Arguments pertinents
1. Irrecevabilité de la citation : Le tribunal de police a écarté l'exception soulevée par X... concernant l'irrégularité de la citation, en se fondant sur le fait que l'opposition formée par le prévenu était considérée comme un commencement d'exécution du jugement par défaut. La Cour a jugé que cette approche était erronée, car le tribunal n'avait pas prouvé que X... avait été mis en mesure de se conformer aux prescriptions légales.
2. Erreur dans l'adresse : La Cour a souligné que le jugement attaqué reconnaissait que l'adresse mentionnée dans le procès-verbal était incorrecte. En conséquence, le tribunal ne pouvait pas écarter l'exception sans établir que l'avertissement avait été valablement notifié.
3. Charge de la preuve : Le tribunal a omis de prouver que l'erreur dans l'adresse était imputable à l'agent verbalisateur, ce qui a conduit à une violation des droits de la défense. La Cour a rappelé que la foi due au procès-verbal ne pouvait s'appliquer que jusqu'à preuve du contraire.

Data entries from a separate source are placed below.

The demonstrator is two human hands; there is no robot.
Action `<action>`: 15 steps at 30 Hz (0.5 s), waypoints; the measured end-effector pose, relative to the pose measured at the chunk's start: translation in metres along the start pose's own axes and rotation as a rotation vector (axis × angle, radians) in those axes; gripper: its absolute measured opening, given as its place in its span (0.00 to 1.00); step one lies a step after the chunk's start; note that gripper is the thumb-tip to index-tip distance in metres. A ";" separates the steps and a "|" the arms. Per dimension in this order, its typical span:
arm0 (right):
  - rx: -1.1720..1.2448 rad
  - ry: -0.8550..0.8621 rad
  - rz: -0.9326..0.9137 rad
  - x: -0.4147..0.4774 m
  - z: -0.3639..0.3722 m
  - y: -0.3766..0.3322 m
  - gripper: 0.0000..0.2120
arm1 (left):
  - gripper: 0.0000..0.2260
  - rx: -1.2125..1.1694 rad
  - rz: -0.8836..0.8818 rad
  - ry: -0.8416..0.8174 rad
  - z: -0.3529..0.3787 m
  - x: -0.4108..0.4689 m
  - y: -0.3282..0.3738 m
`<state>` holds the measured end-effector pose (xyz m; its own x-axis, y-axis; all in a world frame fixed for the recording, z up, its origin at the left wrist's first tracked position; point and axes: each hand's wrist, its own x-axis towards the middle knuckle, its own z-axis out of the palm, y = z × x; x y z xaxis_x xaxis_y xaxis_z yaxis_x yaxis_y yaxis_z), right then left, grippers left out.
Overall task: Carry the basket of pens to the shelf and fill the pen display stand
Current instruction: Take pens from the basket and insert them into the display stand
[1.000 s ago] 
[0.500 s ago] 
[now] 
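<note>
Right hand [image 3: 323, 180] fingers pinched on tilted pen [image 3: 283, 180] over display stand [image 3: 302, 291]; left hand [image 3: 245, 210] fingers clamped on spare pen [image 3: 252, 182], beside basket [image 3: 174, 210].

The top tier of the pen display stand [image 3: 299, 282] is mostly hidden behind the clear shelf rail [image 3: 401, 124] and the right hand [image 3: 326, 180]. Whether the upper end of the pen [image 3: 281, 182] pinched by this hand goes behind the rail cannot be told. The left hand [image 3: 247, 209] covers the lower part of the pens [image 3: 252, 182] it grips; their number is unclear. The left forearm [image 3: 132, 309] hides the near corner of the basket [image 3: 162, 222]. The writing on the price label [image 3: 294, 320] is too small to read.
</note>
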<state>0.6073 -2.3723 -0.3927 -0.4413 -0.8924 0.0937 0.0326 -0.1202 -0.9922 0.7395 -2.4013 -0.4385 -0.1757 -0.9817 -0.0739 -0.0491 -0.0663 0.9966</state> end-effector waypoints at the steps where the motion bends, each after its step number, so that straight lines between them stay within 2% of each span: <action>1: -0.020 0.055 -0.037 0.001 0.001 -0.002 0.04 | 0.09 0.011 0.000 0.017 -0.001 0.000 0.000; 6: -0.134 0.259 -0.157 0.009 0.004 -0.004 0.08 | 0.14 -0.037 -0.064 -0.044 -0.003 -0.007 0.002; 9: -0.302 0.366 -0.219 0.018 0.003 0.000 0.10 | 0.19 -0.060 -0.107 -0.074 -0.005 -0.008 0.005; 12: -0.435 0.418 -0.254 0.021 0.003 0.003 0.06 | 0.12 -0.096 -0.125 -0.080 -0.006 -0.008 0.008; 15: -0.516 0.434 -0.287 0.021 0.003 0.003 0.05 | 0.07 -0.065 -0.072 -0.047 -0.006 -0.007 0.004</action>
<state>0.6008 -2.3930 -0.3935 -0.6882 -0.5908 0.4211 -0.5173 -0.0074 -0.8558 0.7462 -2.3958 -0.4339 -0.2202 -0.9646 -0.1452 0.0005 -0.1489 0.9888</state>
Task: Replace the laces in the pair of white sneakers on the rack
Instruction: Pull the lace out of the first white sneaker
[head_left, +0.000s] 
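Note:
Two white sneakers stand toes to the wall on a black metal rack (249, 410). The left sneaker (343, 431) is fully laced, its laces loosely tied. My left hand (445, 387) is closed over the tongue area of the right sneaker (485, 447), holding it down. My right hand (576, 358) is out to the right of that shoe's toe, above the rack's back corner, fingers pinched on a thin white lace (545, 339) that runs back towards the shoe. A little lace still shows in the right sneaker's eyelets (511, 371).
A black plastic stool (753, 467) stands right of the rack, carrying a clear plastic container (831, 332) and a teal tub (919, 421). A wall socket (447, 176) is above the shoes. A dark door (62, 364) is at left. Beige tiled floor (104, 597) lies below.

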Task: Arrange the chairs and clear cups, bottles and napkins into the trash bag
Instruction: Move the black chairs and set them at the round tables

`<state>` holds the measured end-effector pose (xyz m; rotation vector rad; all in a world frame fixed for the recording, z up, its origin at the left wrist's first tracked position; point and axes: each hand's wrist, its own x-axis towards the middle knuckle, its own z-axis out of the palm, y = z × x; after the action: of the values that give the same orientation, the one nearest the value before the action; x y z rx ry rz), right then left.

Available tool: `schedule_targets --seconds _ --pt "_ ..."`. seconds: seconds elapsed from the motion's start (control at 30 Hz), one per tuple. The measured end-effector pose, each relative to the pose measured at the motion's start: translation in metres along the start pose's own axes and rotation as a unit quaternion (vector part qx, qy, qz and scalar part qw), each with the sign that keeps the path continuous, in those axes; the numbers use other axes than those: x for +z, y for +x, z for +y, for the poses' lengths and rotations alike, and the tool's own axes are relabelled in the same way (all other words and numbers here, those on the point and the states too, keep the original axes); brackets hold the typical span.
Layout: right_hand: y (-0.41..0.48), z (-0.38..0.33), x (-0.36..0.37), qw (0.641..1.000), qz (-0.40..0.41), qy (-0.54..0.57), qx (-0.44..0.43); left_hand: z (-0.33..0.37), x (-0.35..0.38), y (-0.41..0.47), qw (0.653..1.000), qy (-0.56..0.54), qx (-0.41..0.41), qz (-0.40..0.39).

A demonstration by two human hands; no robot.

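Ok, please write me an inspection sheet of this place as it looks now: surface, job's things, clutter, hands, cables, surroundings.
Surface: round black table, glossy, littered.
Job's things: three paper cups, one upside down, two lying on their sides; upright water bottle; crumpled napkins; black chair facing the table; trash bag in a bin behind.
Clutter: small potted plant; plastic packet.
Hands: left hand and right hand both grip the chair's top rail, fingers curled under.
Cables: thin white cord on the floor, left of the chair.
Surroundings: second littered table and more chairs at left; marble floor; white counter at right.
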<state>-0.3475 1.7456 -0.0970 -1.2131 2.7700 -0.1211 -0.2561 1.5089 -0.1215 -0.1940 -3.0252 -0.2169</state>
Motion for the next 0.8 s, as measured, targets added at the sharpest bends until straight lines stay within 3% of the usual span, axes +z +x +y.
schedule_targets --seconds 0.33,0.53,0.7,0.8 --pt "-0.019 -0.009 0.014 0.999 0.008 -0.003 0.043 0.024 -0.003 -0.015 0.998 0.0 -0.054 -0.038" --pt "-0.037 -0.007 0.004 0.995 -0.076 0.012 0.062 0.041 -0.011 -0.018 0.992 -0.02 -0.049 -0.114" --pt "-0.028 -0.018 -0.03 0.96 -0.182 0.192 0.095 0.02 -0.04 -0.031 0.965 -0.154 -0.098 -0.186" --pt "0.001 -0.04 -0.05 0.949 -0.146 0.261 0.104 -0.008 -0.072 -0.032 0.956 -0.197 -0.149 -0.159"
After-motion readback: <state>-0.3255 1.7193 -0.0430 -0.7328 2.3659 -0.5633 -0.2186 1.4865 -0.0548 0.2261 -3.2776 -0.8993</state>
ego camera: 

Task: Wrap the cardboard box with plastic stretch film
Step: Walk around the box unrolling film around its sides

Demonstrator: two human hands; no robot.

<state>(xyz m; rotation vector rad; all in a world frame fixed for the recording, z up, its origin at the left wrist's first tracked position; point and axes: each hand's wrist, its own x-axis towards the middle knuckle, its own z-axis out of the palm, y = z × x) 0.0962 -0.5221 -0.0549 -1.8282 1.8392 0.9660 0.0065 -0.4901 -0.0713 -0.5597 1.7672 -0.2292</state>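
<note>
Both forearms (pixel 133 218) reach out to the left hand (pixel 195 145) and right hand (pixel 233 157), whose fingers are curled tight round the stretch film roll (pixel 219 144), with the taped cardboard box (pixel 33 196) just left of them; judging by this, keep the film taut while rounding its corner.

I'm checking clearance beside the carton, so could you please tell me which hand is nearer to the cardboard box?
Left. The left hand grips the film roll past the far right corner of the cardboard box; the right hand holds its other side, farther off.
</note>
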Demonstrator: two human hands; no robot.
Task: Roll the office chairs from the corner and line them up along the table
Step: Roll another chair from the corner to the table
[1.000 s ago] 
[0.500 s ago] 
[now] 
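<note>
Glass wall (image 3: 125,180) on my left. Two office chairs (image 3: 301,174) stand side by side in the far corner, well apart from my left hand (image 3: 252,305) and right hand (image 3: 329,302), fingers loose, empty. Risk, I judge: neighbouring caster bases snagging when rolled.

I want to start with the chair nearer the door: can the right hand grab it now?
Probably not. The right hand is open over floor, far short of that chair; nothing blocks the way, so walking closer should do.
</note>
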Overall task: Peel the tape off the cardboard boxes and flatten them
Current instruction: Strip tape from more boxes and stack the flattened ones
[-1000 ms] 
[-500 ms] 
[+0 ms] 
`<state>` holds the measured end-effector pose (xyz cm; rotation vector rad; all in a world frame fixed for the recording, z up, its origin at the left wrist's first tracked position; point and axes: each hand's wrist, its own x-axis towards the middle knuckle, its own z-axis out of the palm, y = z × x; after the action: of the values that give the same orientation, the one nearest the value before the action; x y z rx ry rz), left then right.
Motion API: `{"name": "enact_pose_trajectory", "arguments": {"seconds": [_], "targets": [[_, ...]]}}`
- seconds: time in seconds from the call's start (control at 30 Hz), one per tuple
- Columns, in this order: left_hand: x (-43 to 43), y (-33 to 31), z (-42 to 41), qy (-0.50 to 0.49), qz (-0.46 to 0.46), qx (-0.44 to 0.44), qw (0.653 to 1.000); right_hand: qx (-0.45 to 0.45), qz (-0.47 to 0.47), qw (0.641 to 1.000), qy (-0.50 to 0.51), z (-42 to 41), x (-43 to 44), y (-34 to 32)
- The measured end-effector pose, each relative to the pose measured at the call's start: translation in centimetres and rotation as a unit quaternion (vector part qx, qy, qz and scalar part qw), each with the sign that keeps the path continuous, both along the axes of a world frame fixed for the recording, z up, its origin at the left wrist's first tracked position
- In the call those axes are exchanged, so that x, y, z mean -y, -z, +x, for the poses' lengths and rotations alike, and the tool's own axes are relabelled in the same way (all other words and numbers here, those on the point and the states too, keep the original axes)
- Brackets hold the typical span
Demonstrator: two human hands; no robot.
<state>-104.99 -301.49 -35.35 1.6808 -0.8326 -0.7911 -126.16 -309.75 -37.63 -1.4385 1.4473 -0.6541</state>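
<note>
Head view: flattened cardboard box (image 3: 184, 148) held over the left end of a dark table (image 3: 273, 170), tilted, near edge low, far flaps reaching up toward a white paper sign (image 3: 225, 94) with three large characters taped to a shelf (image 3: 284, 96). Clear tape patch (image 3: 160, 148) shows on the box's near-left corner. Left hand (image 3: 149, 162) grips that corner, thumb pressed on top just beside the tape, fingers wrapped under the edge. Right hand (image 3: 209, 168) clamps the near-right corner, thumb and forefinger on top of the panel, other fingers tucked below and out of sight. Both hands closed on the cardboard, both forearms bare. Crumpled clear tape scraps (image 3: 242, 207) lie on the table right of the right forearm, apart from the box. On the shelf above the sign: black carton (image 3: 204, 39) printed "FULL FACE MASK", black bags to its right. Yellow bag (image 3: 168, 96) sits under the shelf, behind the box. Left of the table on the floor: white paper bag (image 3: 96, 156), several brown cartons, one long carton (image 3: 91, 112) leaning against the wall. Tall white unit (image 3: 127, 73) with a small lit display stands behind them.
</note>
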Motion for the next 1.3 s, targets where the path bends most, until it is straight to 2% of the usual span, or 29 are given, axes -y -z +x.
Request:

Interprétations et citations légales
1. Code de procédure pénale - Article R 46 : Cet article stipule que l'avertissement doit être transmis au contrevenant par lettre recommandée avec accusé de réception, mentionnant son domicile, le lieu, la date et le motif de la contravention. La Cour a noté que le jugement a constaté que l'avertissement n'avait pas été reçu à l'adresse correcte, ce qui rendait la citation illégale.
2. Code de procédure pénale - Article 537 : Cet article précise que la foi est due au procès-verbal dressé par l'agent verbalisateur jusqu'à preuve du contraire. La Cour a souligné que, dans ce cas, la preuve du contraire n'avait pas été établie, ce qui affaiblit la position du tribunal de police.
3. Code de procédure pénale - Article R 47 : Cet article impose que le prévenu soit mis en mesure de se conformer aux prescriptions légales. La Cour a conclu que le tribunal n'avait pas respecté cette exigence, ce qui justifiait la cassation du jugement.
En somme, la décision de la Cour de cassation repose sur le principe fondamental du droit à un procès équitable, en insistant sur la nécessité d'une notification correcte et régulière des actes judiciaires pour garantir les droits de la défense.